How to complete this task
The answer must be the full listing, repeated exactly.

▶

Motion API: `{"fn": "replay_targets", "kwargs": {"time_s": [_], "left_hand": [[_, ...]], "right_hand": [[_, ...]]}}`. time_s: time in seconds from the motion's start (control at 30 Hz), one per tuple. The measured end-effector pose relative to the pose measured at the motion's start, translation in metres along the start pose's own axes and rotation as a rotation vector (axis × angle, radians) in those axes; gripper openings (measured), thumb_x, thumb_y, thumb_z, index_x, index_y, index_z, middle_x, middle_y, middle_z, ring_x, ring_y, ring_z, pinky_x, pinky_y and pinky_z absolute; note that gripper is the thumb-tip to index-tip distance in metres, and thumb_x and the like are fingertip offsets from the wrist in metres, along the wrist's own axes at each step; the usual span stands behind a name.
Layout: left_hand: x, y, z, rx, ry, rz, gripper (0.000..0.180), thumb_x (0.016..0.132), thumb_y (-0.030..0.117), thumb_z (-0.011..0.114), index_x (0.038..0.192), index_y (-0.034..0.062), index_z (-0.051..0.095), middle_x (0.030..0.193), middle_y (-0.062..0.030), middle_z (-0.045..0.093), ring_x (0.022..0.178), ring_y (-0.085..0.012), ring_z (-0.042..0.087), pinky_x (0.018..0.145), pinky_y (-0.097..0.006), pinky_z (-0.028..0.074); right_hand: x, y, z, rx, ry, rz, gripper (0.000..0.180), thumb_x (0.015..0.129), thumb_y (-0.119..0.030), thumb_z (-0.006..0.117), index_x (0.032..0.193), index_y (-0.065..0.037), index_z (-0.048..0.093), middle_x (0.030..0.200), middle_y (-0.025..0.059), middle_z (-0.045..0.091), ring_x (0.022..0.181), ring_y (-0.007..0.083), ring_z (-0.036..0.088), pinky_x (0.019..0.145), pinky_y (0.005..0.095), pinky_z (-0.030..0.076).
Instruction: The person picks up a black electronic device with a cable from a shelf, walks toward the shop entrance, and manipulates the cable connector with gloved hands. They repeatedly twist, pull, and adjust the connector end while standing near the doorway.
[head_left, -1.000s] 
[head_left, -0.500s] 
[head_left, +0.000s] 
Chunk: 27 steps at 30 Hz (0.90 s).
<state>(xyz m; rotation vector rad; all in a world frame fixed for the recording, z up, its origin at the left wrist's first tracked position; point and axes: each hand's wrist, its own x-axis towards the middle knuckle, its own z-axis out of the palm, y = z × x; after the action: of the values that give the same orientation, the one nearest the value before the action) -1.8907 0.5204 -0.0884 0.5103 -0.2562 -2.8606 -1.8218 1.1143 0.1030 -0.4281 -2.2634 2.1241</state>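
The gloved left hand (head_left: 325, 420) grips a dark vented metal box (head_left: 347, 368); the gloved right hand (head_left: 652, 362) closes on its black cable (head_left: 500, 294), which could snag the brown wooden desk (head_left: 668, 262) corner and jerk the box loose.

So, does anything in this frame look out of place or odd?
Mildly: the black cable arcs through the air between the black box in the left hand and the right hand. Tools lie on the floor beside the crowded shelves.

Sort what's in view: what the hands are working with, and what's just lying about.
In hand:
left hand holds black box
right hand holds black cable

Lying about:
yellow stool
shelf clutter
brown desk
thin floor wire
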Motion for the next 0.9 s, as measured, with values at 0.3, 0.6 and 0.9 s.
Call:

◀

Your solution
Motion API: `{"fn": "replay_targets", "kwargs": {"time_s": [_], "left_hand": [[_, ...]], "right_hand": [[_, ...]]}}`. time_s: time in seconds from the motion's start (control at 30 Hz), one per tuple. The measured end-effector pose relative to the pose measured at the motion's start, translation in metres along the start pose's own axes and rotation as a rotation vector (axis × angle, radians) in those axes; gripper openings (measured), thumb_x, thumb_y, thumb_z, index_x, index_y, index_z, middle_x, middle_y, middle_z, ring_x, ring_y, ring_z, pinky_x, pinky_y and pinky_z absolute; note that gripper is the thumb-tip to index-tip distance in metres, and thumb_x and the like are fingertip offsets from the wrist in metres, along the wrist's own axes at each step; the usual span stands behind a name.
Layout: left_hand: x, y, z, rx, ry, rz, gripper (0.000..0.180), thumb_x (0.016..0.132), thumb_y (-0.030..0.117), thumb_z (-0.011..0.114), index_x (0.038..0.192), index_y (-0.034..0.062), index_z (-0.051..0.095), middle_x (0.030..0.193), middle_y (-0.062..0.030), middle_z (-0.045..0.093), ring_x (0.022..0.178), ring_y (-0.085..0.012), ring_z (-0.042..0.087), pinky_x (0.018..0.145), pinky_y (-0.097..0.006), pinky_z (-0.028..0.074); right_hand: x, y, z, rx, ry, rz, gripper (0.000..0.180), thumb_x (0.015..0.129), thumb_y (-0.119..0.030), thumb_z (-0.006..0.117), index_x (0.032..0.193), index_y (-0.065..0.037), index_z (-0.048..0.093), middle_x (0.030..0.200), middle_y (-0.025..0.059), middle_z (-0.045..0.091), ring_x (0.022..0.181), ring_y (-0.007..0.083), ring_z (-0.036..0.088), pinky_x (0.019..0.145), pinky_y (0.005..0.095), pinky_z (-0.030..0.076).
Instruction: The person picks up a black electronic device with a cable from a shelf, walks toward the shop entrance, and manipulates the cable connector with gloved hands. They repeatedly twist, pull, and adjust the connector end while standing near the doorway.
[head_left, -1.000s] 
[head_left, -0.500s] 
[head_left, +0.000s] 
Chunk: 27 steps at 30 Hz (0.90 s).
<state>(xyz m; rotation vector rad; all in a world frame fixed for the recording, z up, its origin at the left wrist's first tracked position; point and axes: each hand's wrist, its own x-axis towards the middle knuckle, its own z-axis out of the palm, y = z × x; after the action: of the values that give the same orientation, the one nearest the value before the action) -1.8907 0.5204 -0.0884 0.5103 -0.2562 -2.8606 -1.8218 1.1143 0.1030 -0.4281 -2.2634 2.1241</state>
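The gloved left hand (head_left: 325, 420) grips a dark vented metal box (head_left: 347, 368); the gloved right hand (head_left: 652, 362) closes on its black cable (head_left: 500, 294), which could snag the brown wooden desk (head_left: 668, 262) corner and jerk the box loose.

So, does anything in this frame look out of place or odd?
Mildly: the black cable arcs through the air between the black box in the left hand and the right hand. Tools lie on the floor beside the crowded shelves.

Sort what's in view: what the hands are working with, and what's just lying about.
In hand:
left hand holds black box
right hand holds black cable

Lying about:
yellow stool
shelf clutter
brown desk
thin floor wire
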Motion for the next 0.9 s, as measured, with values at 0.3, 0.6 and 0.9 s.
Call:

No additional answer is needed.